**Information supplied:**
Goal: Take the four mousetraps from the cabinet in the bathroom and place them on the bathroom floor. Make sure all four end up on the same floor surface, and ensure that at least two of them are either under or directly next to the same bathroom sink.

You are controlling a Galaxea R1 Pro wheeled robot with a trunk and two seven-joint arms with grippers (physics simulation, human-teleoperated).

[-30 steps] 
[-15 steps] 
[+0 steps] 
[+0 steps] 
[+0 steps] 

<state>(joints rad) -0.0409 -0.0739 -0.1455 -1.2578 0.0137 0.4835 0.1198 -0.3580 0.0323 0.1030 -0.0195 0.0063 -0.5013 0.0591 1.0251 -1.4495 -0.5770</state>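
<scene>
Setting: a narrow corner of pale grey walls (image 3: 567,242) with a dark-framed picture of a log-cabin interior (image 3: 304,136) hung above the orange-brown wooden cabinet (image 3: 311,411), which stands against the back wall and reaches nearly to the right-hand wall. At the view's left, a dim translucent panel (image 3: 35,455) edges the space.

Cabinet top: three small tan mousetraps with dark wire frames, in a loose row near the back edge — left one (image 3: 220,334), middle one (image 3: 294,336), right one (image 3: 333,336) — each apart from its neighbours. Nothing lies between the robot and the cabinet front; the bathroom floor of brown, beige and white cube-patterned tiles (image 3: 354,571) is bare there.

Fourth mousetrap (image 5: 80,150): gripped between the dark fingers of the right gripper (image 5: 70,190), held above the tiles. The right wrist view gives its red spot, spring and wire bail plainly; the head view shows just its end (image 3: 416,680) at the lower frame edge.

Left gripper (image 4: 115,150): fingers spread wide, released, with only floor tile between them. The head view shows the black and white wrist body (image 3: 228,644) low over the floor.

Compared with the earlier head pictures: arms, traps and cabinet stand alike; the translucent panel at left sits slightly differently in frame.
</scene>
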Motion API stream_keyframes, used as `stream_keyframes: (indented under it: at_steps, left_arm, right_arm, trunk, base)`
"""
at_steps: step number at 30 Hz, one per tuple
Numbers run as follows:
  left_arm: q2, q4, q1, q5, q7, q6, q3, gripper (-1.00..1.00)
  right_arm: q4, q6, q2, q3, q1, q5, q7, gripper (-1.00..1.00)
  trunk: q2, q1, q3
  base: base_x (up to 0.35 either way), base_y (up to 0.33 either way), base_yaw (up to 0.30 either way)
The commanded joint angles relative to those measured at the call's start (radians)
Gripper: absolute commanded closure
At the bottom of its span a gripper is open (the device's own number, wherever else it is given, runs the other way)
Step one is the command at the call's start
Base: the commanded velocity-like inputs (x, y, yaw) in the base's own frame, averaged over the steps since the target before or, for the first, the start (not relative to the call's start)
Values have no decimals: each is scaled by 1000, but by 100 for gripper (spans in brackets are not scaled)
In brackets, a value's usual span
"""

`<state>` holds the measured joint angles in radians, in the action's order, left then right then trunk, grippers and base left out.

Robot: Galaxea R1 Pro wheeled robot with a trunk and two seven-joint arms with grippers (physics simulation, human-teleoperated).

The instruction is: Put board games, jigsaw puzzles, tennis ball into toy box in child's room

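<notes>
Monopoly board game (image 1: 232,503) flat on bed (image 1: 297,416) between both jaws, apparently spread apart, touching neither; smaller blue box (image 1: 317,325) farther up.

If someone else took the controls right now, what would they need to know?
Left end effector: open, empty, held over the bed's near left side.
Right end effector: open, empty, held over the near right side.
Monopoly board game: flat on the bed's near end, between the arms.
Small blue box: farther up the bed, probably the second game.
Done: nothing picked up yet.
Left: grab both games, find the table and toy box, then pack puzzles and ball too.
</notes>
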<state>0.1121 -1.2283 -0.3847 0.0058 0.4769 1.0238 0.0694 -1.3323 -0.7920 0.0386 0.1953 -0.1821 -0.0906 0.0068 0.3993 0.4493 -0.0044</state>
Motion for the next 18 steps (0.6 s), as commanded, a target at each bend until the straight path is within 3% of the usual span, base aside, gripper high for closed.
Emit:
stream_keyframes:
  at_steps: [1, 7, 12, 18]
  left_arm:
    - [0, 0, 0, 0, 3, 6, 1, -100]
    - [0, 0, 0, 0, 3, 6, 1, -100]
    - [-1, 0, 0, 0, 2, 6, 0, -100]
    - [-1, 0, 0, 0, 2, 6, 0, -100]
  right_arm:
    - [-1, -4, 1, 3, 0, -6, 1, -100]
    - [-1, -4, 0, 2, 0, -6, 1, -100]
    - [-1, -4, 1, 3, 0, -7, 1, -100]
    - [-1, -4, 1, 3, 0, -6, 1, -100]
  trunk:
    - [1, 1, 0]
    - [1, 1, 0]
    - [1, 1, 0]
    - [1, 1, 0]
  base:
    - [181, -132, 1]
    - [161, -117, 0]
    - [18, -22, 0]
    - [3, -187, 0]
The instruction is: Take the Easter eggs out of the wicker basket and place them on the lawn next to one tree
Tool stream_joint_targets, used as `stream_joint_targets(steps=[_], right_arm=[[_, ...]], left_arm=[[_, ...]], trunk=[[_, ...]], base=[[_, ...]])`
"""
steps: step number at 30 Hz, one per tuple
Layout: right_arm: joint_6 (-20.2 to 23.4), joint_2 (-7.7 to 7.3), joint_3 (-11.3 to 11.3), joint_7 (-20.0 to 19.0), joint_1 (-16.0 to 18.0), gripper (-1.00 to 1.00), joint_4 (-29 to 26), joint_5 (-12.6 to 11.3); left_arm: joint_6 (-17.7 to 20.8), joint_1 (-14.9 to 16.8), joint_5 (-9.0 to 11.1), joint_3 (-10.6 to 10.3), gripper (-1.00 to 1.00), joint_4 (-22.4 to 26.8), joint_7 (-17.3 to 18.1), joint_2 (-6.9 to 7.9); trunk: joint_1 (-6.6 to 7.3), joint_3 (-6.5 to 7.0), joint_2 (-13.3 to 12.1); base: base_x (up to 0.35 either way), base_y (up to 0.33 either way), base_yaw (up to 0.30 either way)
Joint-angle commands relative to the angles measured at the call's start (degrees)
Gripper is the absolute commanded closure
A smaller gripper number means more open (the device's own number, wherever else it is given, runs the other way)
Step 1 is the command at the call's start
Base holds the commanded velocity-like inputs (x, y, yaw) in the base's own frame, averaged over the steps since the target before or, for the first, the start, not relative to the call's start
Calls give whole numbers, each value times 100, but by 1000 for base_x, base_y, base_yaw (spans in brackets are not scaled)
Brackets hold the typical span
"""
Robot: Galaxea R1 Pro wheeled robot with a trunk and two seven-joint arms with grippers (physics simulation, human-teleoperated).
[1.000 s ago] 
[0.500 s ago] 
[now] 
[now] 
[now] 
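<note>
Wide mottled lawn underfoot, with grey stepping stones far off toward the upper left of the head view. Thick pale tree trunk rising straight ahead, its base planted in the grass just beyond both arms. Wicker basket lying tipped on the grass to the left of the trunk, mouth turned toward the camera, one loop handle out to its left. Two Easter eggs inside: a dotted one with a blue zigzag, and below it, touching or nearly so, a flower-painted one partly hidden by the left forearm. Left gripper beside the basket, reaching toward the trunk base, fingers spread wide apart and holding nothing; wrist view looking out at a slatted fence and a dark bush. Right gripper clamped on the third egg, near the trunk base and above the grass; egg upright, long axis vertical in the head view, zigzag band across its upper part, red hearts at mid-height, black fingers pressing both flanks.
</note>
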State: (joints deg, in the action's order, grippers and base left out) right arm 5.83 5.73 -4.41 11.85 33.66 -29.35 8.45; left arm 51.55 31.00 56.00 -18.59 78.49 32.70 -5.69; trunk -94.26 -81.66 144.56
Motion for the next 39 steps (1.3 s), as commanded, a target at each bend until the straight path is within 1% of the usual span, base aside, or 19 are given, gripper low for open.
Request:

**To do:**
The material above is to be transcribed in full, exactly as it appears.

**Reply to the exercise:**
Goal: Take the four mousetraps from the cabinet in the bathroom and place them on the bathroom floor. Make sure all four end up on the same floor surface, and ensure that at least two of them are either under or directly next to the same bathroom sink.

You are controlling a Galaxea R1 Pro wheeled robot with a trunk and two seven-joint arms with grippers (physics simulation, human-teleoperated).

[-30 steps] 
[-15 steps] 
[+0 steps] 
[+0 steps] 
[+0 steps] 

<state>(joints rad) -0.0409 -0.0739 -0.1455 -1.2578 0.0137 0.4835 0.1198 -0.3580 0.0323 0.1030 -0.0195 0.0063 -0.5013 0.0591 1.0251 -1.4495 -0.5770</state>
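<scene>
Setting: a narrow corner of pale grey walls (image 3: 567,242) with a dark-framed picture of a log-cabin interior (image 3: 304,136) hung above the orange-brown wooden cabinet (image 3: 311,411), which stands against the back wall and reaches nearly to the right-hand wall. At the view's left, a dim translucent panel (image 3: 35,455) edges the space.

Cabinet top: three small tan mousetraps with dark wire frames, in a loose row near the back edge — left one (image 3: 220,334), middle one (image 3: 294,336), right one (image 3: 333,336) — each apart from its neighbours. Nothing lies between the robot and the cabinet front; the bathroom floor of brown, beige and white cube-patterned tiles (image 3: 354,571) is bare there.

Fourth mousetrap (image 5: 80,150): gripped between the dark fingers of the right gripper (image 5: 70,190), held above the tiles. The right wrist view gives its red spot, spring and wire bail plainly; the head view shows just its end (image 3: 416,680) at the lower frame edge.

Left gripper (image 4: 115,150): fingers spread wide, released, with only floor tile between them. The head view shows the black and white wrist body (image 3: 228,644) low over the floor.

Compared with the earlier head pictures: arms, traps and cabinet stand alike; the translucent panel at left sits slightly differently in frame.
</scene>
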Motion API stream_keyframes, used as `stream_keyframes: (indented under it: at_steps, left_arm, right_arm, trunk, base)`
"""
at_steps: step number at 30 Hz, one per tuple
Numbers run as follows:
  left_arm: q2, q4, q1, q5, q7, q6, q3, gripper (-1.00..1.00)
  right_arm: q4, q6, q2, q3, q1, q5, q7, gripper (-1.00..1.00)
  trunk: q2, q1, q3
  base: base_x (up to 0.35 either way), base_y (up to 0.33 either way), base_yaw (up to 0.30 either way)
The commanded joint angles relative to those measured at the call's start (radians)
Gripper: absolute commanded closure
At the bottom of its span a gripper is open (the device's own number, wherever else it is given, runs the other way)
Step one is the command at the call's start
Base: the commanded velocity-like inputs (x, y, yaw) in the base's own frame, averaged over the steps since the target before or, for the first, the start (not relative to the call's start)
Values have no decimals: each is scaled by 1000, but by 100 for gripper (spans in brackets are not scaled)
In brackets, a value's usual span
"""

`<state>` holds the measured joint angles in radians, in the action's order, left then right then trunk, grippers and base left out.

Robot: Galaxea R1 Pro wheeled robot with a trunk and two seven-joint arms with grippers (physics simulation, human-teleoperated).

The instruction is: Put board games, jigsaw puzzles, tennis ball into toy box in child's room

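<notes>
Monopoly board game (image 1: 232,503) flat on bed (image 1: 297,416) between both jaws, apparently spread apart, touching neither; smaller blue box (image 1: 317,325) farther up.

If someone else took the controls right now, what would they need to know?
Left end effector: open, empty, held over the bed's near left side.
Right end effector: open, empty, held over the near right side.
Monopoly board game: flat on the bed's near end, between the arms.
Small blue box: farther up the bed, probably the second game.
Done: nothing picked up yet.
Left: grab both games, find the table and toy box, then pack puzzles and ball too.
</notes>
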<state>0.1121 -1.2283 -0.3847 0.0058 0.4769 1.0238 0.0694 -1.3323 -0.7920 0.0386 0.1953 -0.1821 -0.0906 0.0068 0.3993 0.4493 -0.0044</state>
Motion for the next 18 steps (0.6 s), as commanded, a target at each bend until the straight path is within 3% of the usual span, base aside, gripper high for closed.
Emit:
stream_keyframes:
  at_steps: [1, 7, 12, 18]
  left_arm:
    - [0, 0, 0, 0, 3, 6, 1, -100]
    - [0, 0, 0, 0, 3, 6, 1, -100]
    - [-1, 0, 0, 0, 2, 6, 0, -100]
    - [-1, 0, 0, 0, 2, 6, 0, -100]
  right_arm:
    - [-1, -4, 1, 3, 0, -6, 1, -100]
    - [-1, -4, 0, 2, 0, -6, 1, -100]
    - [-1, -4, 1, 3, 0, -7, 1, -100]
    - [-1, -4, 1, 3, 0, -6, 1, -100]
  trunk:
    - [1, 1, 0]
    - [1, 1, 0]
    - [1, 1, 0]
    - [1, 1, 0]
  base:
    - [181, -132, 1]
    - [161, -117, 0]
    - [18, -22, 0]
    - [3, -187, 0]
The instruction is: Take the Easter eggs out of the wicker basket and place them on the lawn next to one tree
Tool stream_joint_targets, used as `stream_joint_targets(steps=[_], right_arm=[[_, ...]], left_arm=[[_, ...]], trunk=[[_, ...]], base=[[_, ...]])`
"""
steps: step number at 30 Hz, one per tuple
Layout: right_arm: joint_6 (-20.2 to 23.4), joint_2 (-7.7 to 7.3), joint_3 (-11.3 to 11.3), joint_7 (-20.0 to 19.0), joint_1 (-16.0 to 18.0), gripper (-1.00 to 1.00), joint_4 (-29 to 26), joint_5 (-12.6 to 11.3); left_arm: joint_6 (-17.7 to 20.8), joint_1 (-14.9 to 16.8), joint_5 (-9.0 to 11.1), joint_3 (-10.6 to 10.3), gripper (-1.00 to 1.00), joint_4 (-22.4 to 26.8), joint_7 (-17.3 to 18.1), joint_2 (-6.9 to 7.9); trunk: joint_1 (-6.6 to 7.3), joint_3 (-6.5 to 7.0), joint_2 (-13.3 to 12.1); base: base_x (up to 0.35 either way), base_y (up to 0.33 either way), base_yaw (up to 0.30 either way)
Joint-angle commands relative to the angles measured at the call's start (degrees)
Gripper is the absolute commanded closure
A smaller gripper number means more open (the device's own number, wherever else it is given, runs the other way)
Step 1 is the command at the call's start
Base holds the commanded velocity-like inputs (x, y, yaw) in the base's own frame, averaged over the steps since the target before or, for the first, the start, not relative to the call's start
Calls give whole numbers, each value times 100, but by 1000 for base_x, base_y, base_yaw (spans in brackets are not scaled)
Brackets hold the typical span
"""
Robot: Galaxea R1 Pro wheeled robot with a trunk and two seven-joint arms with grippers (physics simulation, human-teleoperated).
[1.000 s ago] 
[0.500 s ago] 
[now] 
[now] 
[now] 
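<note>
Wide mottled lawn underfoot, with grey stepping stones far off toward the upper left of the head view. Thick pale tree trunk rising straight ahead, its base planted in the grass just beyond both arms. Wicker basket lying tipped on the grass to the left of the trunk, mouth turned toward the camera, one loop handle out to its left. Two Easter eggs inside: a dotted one with a blue zigzag, and below it, touching or nearly so, a flower-painted one partly hidden by the left forearm. Left gripper beside the basket, reaching toward the trunk base, fingers spread wide apart and holding nothing; wrist view looking out at a slatted fence and a dark bush. Right gripper clamped on the third egg, near the trunk base and above the grass; egg upright, long axis vertical in the head view, zigzag band across its upper part, red hearts at mid-height, black fingers pressing both flanks.
</note>
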State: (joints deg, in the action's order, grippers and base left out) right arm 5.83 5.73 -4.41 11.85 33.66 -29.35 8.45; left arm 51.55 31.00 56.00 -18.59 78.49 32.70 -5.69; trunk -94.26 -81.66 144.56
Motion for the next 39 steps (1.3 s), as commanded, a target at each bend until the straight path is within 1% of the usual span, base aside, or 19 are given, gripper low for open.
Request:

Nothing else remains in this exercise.